_SOURCE DATA_:
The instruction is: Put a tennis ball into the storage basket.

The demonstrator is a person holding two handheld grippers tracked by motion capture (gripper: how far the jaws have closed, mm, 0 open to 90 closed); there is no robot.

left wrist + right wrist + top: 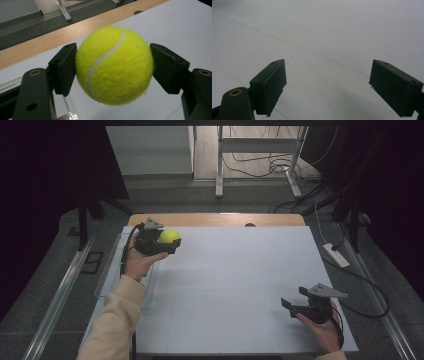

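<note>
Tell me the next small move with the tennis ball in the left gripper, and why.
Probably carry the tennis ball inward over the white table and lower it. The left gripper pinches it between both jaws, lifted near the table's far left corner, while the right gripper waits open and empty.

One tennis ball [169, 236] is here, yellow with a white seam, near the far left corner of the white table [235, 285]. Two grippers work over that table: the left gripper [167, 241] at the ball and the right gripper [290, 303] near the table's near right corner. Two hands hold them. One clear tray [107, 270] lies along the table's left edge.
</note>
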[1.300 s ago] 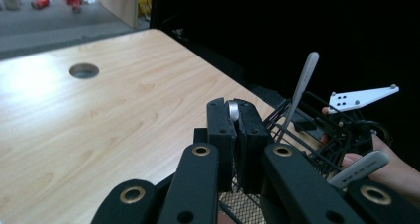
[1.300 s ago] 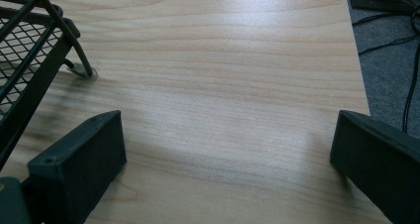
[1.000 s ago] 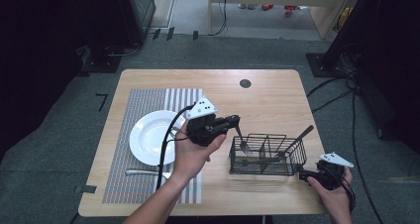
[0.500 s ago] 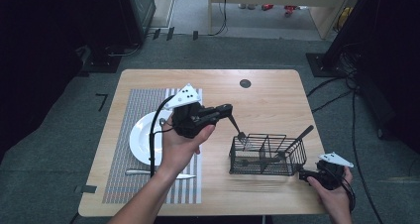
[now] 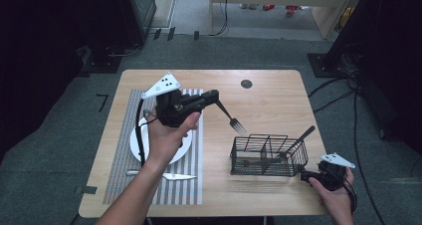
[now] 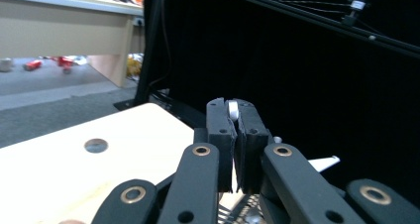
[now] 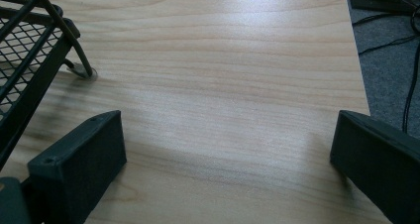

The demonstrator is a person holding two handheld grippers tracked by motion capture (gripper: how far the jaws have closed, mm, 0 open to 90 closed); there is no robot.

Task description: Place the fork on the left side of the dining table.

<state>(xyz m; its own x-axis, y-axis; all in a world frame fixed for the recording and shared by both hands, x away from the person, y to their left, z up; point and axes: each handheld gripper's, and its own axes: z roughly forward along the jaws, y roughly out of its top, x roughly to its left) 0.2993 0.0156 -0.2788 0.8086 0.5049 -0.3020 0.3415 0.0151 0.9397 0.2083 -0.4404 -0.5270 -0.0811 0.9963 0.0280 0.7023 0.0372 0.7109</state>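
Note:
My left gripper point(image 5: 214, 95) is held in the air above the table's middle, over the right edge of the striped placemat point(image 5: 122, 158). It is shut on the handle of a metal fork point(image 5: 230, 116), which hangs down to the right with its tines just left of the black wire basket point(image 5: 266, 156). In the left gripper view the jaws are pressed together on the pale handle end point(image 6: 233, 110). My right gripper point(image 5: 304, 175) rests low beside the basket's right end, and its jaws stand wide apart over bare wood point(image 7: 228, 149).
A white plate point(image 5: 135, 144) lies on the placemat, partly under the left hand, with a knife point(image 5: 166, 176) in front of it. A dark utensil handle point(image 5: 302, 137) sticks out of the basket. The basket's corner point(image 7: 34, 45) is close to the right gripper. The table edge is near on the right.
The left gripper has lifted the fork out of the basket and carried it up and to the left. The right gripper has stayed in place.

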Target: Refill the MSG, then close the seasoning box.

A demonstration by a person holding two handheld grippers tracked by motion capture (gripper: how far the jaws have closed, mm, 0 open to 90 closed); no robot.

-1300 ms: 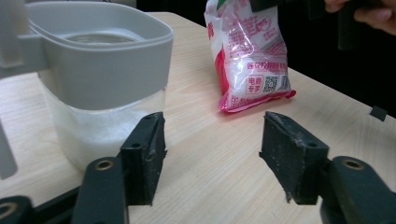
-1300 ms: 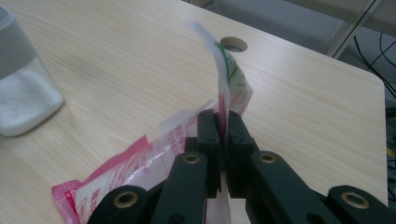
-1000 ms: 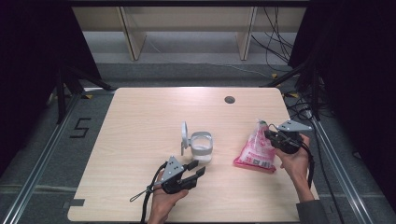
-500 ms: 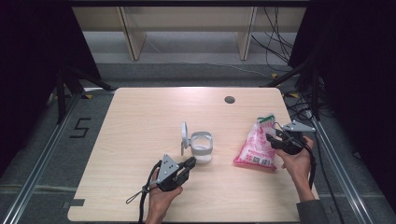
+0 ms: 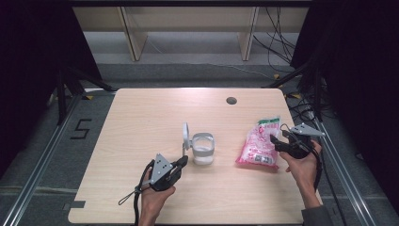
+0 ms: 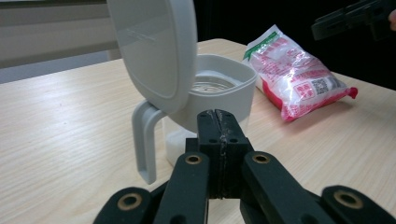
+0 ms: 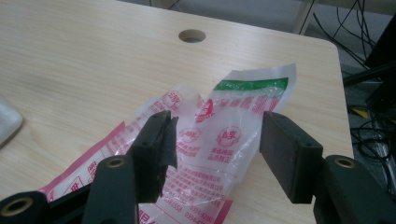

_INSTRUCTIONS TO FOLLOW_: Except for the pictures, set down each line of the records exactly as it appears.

_RESULT OF THIS TASK_:
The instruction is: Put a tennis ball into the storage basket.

The demonstrator is a person holding two handheld grippers tracked by motion capture (gripper: how far the jaws have closed, mm, 0 open to 90 closed); there is no robot.

left wrist + right wrist + top: 

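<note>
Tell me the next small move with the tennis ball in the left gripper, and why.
Probably carry the tennis ball inward over the white table and lower it. The left gripper pinches it between both jaws, lifted near the table's far left corner, while the right gripper waits open and empty.

One tennis ball [169, 236] is here, yellow with a white seam, near the far left corner of the white table [235, 285]. Two grippers work over that table: the left gripper [167, 241] at the ball and the right gripper [290, 303] near the table's near right corner. Two hands hold them. One clear tray [107, 270] lies along the table's left edge.
</note>
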[1.300 s ago] 
[1.300 s ago] 
[1.000 s ago] 
[0.500 s ago] 
[now] 
[now] 
[now] 

The demonstrator is a person holding two handheld grippers tracked by motion capture (gripper: how far the jaws have closed, mm, 0 open to 90 closed); there is no robot.

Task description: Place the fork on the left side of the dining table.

<state>(xyz m; its own x-axis, y-axis; all in a world frame fixed for the recording and shared by both hands, x away from the person, y to their left, z up; point and axes: each handheld gripper's, and its own axes: z roughly forward along the jaws, y roughly out of its top, x roughly to its left) 0.2993 0.0156 -0.2788 0.8086 0.5049 -0.3020 0.3415 0.0151 0.9397 0.2083 -0.4404 -0.5270 -0.0811 0.9963 0.0280 0.7023 0.0372 0.7109</state>
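Note:
My left gripper point(image 5: 214, 95) is held in the air above the table's middle, over the right edge of the striped placemat point(image 5: 122, 158). It is shut on the handle of a metal fork point(image 5: 230, 116), which hangs down to the right with its tines just left of the black wire basket point(image 5: 266, 156). In the left gripper view the jaws are pressed together on the pale handle end point(image 6: 233, 110). My right gripper point(image 5: 304, 175) rests low beside the basket's right end, and its jaws stand wide apart over bare wood point(image 7: 228, 149).
A white plate point(image 5: 135, 144) lies on the placemat, partly under the left hand, with a knife point(image 5: 166, 176) in front of it. A dark utensil handle point(image 5: 302, 137) sticks out of the basket. The basket's corner point(image 7: 34, 45) is close to the right gripper. The table edge is near on the right.
The left gripper has lifted the fork out of the basket and carried it up and to the left. The right gripper has stayed in place.
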
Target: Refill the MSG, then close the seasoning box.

A demonstration by a person holding two handheld grippers tracked by motion capture (gripper: how far the jaws have closed, mm, 0 open to 90 closed); no robot.

-1300 ms: 
-1300 ms: 
-1000 ms: 
-500 ms: 
+0 ms: 
+0 ms: 
+0 ms: 

This answer is complete as it stands.